This morning I woke up at 5 to the sound of torrential rain. While usually, I would dig myself deeper into my blankets, today it forced me out of bed at a much earlier hour. As it turns out, the night before, my wife detected some water coming into the basement, and I had a feeling it was not going to be a pretty sight downstairs.

I grabbed my phone to kick the lights on around the house. That’s when I noticed my phone was at 75% charge. Strange. It was vexing enough at such an early hour, that after swiping around for a few tired seconds, I forgot to turn the lights on.

I stubbornly walked in the dark and guided myself through the house by carefully feeling out the usual milestones — edge of the bed, door frame, banister, and finally the kitchen light switch. “Damn!” The power was out, and now I had a soaked basement and no light to resolve it.

Be the tool customers want when things fall apart

When things start failing at home, people like myself try to find help in the quickest, cheapest, and most accessible solution possible. For the water, it took shovels, mops, and wheelbarrows. As for the power outage, I had to go through a web-portal, find a billing statement to get an account number, and finally after going through some more personal identification prompts, five minutes later, I was reassured to see a team had been dispatched to fix the problem.

Keeping demanding customers like myself pleased takes some finesse. While I have to give props to my utility company for giving me a five-minute solution, the rising water was not exactly being resolved as I was searching for web-access.

Going mobile is tricky but very doable

Deploying the kinds of mobile management tools that customers crave sometimes go hand-and-hand with the tools that can enable a workforce to act faster, give prompter updates, and resolve more issues in less time. Yet, if these tools don’t exist, it’s alright. Rome wasn’t built in a day after all.

At Shockoe, we’ve done everything from overhauling pen & paper methods and building mobile ecosystems from scratch, all the way to optimizing legacy systems and tapping into API’s to deploy better user experiences. That said, we believe there is a right way to move from antiquated systems, and a measured means of building out tools that can improve your overall service, empower your workforce, and ultimately give customers with flooded basements, the 30-second solution they truly needed.

Step one: Low Investment High Return

If you’re starting from scratch, start internally. Typically your team will be more forgiving than your customers. Figure out what information has been missing as technicians work in the field to complete tickets, receive orders, or communicate with HQ. Regardless of what it is, keep your vision clear, uncomplicated, and unobstructed. Most importantly, keep your metrics measurable and your data visible in a way to demonstrates efficacy to your deployment.

Here are a few things we’ve seen as a valuable step one for Mobile Workforce applications:

  1. Route Mapping: Optimize the travel path between stops by providing real-time directions and automatically tracking time at each stop.
  2. Messaging and Feedback systems: Enable technicians to send notes, photos, and videos back to supervisors or other technicians for feedback, advice, and training.
  3. Repair/Service Supplies: Enable technicians to keep track of inventory and supplies riding with them on the truck.

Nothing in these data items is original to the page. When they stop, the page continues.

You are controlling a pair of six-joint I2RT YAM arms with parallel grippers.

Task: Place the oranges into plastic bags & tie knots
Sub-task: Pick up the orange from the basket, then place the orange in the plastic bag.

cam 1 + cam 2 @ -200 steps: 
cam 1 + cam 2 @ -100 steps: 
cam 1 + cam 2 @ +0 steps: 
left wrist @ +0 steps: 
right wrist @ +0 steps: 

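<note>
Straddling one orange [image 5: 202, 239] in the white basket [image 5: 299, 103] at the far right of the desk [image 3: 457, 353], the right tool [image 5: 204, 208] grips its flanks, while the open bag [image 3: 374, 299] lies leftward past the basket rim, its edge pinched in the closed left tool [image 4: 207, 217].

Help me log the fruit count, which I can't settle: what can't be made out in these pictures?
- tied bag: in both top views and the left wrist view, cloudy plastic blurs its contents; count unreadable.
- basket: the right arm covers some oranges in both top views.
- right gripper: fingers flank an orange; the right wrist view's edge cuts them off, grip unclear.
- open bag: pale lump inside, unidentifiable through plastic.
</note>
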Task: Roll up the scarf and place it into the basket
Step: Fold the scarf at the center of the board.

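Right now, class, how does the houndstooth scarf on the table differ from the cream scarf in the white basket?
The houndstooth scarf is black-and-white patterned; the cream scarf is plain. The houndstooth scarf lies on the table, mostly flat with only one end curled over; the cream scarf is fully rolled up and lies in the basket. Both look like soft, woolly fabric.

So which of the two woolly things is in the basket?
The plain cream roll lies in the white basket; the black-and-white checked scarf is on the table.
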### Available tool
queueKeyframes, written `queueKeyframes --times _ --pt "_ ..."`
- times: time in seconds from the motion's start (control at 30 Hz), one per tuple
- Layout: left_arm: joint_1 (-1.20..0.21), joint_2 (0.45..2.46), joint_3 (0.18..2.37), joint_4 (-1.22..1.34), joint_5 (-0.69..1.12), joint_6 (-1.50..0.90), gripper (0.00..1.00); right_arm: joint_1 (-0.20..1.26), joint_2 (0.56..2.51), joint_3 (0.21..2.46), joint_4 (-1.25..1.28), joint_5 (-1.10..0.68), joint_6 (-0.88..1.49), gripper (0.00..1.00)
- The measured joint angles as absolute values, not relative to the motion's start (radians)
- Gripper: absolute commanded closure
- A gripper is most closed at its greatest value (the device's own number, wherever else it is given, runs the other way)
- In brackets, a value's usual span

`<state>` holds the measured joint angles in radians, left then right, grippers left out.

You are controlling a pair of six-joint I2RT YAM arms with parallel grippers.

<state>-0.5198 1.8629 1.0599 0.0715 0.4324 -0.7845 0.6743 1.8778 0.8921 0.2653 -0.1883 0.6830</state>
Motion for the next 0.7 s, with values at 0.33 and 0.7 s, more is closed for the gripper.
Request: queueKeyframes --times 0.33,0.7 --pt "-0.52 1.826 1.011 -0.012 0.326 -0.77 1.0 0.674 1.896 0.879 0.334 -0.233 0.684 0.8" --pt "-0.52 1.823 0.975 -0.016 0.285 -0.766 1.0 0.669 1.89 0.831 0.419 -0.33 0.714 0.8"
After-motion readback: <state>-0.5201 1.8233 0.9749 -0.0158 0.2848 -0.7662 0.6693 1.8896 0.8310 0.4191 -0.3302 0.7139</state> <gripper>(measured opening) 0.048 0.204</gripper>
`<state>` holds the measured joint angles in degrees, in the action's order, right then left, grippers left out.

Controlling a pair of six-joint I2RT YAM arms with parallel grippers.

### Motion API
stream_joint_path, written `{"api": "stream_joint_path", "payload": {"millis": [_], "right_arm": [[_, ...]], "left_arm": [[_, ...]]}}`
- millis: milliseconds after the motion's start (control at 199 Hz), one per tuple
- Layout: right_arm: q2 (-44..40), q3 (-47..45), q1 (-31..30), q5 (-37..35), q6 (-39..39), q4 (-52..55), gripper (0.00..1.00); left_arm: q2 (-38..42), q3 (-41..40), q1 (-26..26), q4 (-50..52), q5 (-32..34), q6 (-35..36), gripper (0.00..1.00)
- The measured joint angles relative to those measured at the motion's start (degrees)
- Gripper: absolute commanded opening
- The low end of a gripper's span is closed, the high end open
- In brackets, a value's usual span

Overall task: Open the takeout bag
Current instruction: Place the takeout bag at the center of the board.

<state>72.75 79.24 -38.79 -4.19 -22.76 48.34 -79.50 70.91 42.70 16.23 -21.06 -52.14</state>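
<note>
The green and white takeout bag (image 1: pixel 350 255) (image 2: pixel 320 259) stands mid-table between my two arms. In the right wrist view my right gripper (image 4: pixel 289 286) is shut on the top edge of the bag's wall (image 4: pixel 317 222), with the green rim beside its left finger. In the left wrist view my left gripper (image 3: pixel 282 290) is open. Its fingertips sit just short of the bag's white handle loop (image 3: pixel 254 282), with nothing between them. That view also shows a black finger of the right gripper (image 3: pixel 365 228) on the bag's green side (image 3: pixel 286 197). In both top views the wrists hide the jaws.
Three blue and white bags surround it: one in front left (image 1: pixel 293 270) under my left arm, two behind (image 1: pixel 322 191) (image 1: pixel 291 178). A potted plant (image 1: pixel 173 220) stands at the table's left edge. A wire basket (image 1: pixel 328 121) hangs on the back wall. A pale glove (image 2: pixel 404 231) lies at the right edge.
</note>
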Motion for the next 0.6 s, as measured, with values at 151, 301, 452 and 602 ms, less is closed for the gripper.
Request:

When technicians use items, build an app that keeps track of how much. And when supplies, run low, have the system push a notification (I encourage reading our node.js blog post on how to best do this) to restock the next time they’re parked at HQ.

The key to step one is to make sure you get buy-in from your team by delivering a product that truly saves time and delivers the utility that encourages them to use it time and time again.

Step two: Build on success, Invite your Customers Along

Necessity drives innovation. A tool that is simple will eventually reach a threshold where it must either be built out further or run the risk of feeling limiting to your team. Build on what works, and start giving access to your customers to tap into the data that is relevant to them. I can’t stress this enough — keep utility front and center. Flash, gimmicks, shameless marketing will be evident in a heartbeat. If you want your customers to stay loyal, give them genuine utility and a true reason to pull their phone out when the house is slowly flooding.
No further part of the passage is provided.